Minister of Education
- In office 7 February 1947 – 26 October 1951
- Prime Minister: Clement Attlee
- Preceded by: Ellen Wilkinson
- Succeeded by: Florence Horsbrugh

Minister of Works
- In office August 1945 – February 1947
- Prime Minister: Clement Attlee
- Preceded by: Duncan Sandys
- Succeeded by: Charles Key

Member of Parliament for Farnworth
- In office 1938–1952
- Preceded by: Guy Rowson
- Succeeded by: Ernest Thornton

Personal details
- Born: 21 March 1890 Rishton, Lancashire
- Died: 22 September 1952 (aged 62) Manor House Hospital, Golders Green, London
- Party: Labour
- Spouse(s): Ethel, née Pursell (m. 1914)
- Children: One daughter

= George Tomlinson (British politician) =

British Labour politician (1890–1952)

George Tomlinson (21 March 1890 – 22 September 1952) was a British Labour Party politician.

==Biography==
George Tomlinson was born at 55 Fielding Street in Rishton, Lancashire, the son of John Tomlinson, a cotton weaver, and his wife Alice, née Varley.
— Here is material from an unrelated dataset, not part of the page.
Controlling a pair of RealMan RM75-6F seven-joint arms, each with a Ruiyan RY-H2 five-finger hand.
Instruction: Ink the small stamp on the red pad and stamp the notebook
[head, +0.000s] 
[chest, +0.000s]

He was educated in Rishton at Wesleyan Elementary School.

At the age of 12 he took work as weaver at a cotton mill, working half-time the first year before becoming a full-timer. In 1912 he was elected president of the Rishton district of the Amalgamated Weavers' Association.

Tomlinson married the cotton weaver Ethel Pursell on 4 September 1914 and together they had a daughter.

He was a conscientious objector in the First World War, working on the land for three years.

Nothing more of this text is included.